Extracted data entries
*** Block opens ***

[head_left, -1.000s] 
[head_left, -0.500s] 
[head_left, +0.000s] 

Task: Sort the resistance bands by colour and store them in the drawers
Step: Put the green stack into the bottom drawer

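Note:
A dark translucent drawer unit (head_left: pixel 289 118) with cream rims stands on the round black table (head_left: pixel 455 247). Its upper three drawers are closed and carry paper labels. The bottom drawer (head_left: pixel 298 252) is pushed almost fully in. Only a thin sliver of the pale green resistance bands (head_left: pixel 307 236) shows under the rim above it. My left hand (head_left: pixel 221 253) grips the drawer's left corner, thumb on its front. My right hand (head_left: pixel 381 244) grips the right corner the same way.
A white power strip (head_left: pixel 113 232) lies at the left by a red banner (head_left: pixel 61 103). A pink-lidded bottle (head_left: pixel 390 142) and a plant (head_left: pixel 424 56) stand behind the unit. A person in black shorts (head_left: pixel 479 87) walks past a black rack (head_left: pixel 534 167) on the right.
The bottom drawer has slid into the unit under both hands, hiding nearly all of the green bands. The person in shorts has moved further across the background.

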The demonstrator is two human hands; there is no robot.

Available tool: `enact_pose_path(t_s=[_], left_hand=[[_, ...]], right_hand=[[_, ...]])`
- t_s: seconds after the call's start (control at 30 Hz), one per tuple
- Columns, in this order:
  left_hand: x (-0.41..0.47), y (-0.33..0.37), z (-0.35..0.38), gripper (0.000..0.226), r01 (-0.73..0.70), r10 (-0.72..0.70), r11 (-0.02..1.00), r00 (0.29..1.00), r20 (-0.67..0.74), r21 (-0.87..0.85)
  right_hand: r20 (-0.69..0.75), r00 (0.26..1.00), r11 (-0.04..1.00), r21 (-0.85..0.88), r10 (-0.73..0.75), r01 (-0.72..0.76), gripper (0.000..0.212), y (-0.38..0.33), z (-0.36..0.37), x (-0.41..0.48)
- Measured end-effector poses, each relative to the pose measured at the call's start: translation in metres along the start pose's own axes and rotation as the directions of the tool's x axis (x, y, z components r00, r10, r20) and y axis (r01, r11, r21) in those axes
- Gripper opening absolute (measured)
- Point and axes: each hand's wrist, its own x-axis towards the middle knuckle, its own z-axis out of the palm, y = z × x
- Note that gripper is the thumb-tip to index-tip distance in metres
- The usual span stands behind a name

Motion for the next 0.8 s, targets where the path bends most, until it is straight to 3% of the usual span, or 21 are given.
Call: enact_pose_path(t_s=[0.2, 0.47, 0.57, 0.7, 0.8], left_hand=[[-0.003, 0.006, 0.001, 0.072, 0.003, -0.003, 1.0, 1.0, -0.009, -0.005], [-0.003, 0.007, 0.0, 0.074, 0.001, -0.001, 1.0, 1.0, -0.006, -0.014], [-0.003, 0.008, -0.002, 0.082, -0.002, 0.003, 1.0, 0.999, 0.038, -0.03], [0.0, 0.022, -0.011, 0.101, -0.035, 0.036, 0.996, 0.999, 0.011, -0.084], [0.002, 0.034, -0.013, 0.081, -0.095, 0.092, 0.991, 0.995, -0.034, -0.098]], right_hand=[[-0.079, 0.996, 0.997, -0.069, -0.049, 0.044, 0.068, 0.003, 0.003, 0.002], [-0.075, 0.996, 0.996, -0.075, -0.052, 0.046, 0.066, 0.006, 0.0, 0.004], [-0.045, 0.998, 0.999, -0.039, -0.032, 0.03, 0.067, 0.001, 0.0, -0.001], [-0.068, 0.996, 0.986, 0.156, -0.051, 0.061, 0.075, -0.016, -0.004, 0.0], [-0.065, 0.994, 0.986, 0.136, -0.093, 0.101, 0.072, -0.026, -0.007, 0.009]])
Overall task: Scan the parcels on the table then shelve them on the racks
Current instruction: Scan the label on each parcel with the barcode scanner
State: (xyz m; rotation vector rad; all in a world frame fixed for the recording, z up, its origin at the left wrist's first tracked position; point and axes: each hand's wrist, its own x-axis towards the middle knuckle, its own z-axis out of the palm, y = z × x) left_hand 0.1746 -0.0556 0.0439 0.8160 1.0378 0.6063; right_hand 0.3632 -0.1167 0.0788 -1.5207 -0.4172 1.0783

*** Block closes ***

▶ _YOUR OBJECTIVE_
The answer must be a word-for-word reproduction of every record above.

▶ _EXERCISE SOLUTION_
[head_left, -1.000s] 
[head_left, -0.500s] 
[head_left, +0.000s] 

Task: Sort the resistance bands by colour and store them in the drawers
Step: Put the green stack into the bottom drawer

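Note:
A dark translucent drawer unit (head_left: pixel 289 118) with cream rims stands on the round black table (head_left: pixel 455 247). Its upper three drawers are closed and carry paper labels. The bottom drawer (head_left: pixel 298 252) is pushed almost fully in. Only a thin sliver of the pale green resistance bands (head_left: pixel 307 236) shows under the rim above it. My left hand (head_left: pixel 221 253) grips the drawer's left corner, thumb on its front. My right hand (head_left: pixel 381 244) grips the right corner the same way.
A white power strip (head_left: pixel 113 232) lies at the left by a red banner (head_left: pixel 61 103). A pink-lidded bottle (head_left: pixel 390 142) and a plant (head_left: pixel 424 56) stand behind the unit. A person in black shorts (head_left: pixel 479 87) walks past a black rack (head_left: pixel 534 167) on the right.
The bottom drawer has slid into the unit under both hands, hiding nearly all of the green bands. The person in shorts has moved further across the background.
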
The demonstrator is two human hands; there is no robot.

Available tool: `enact_pose_path(t_s=[_], left_hand=[[_, ...]], right_hand=[[_, ...]])`
- t_s: seconds after the call's start (control at 30 Hz), one per tuple
- Columns, in this order:
  left_hand: x (-0.41..0.47), y (-0.33..0.37), z (-0.35..0.38), gripper (0.000..0.226), r01 (-0.73..0.70), r10 (-0.72..0.70), r11 (-0.02..1.00), r00 (0.29..1.00), r20 (-0.67..0.74), r21 (-0.87..0.85)
  right_hand: r20 (-0.69..0.75), r00 (0.26..1.00), r11 (-0.04..1.00), r21 (-0.85..0.88), r10 (-0.73..0.75), r01 (-0.72..0.76), gripper (0.000..0.212), y (-0.38..0.33), z (-0.36..0.37), x (-0.41..0.48)
- Measured end-effector poses, each relative to the pose measured at the call's start: translation in metres along the start pose's own axes and rotation as the directions of the tool's x axis (x, y, z components r00, r10, r20) and y axis (r01, r11, r21) in those axes
- Gripper opening absolute (measured)
- Point and axes: each hand's wrist, its own x-axis towards the middle knuckle, its own z-axis out of the palm, y = z × x
- Note that gripper is the thumb-tip to index-tip distance in metres
- The usual span stands behind a name

Motion for the next 0.8 s, targets where the path bends most, until it is straight to 3% of the usual span, or 21 are given.
Call: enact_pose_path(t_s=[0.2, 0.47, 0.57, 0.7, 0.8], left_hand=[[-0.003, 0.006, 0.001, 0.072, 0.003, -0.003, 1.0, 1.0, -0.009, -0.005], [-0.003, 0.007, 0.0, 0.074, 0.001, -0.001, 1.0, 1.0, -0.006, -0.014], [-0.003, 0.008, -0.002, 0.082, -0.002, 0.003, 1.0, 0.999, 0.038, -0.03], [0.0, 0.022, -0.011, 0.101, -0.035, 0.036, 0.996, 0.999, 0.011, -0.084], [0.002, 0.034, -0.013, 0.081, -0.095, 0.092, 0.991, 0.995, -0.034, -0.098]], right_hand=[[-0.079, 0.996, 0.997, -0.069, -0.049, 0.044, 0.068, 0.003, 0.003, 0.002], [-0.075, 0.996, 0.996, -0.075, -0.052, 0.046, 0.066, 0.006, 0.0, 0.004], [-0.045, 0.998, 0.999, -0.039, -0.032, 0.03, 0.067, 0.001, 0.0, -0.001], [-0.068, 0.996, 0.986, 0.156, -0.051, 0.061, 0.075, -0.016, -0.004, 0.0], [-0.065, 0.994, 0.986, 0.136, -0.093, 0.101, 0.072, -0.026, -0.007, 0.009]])
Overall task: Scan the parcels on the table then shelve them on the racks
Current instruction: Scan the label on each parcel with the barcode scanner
State: (xyz m; rotation vector rad; all in a world frame fixed for the recording, z up, its origin at the left wrist's first tracked position; point and axes: each hand's wrist, its own x-axis towards the middle knuckle, its own z-axis out of the palm, y = z × x) left_hand 0.1746 -0.0556 0.0439 0.8160 1.0378 0.6063; right_hand 0.3632 -0.1167 0.0788 -1.5207 -0.4172 1.0783

No further work remains in this exercise.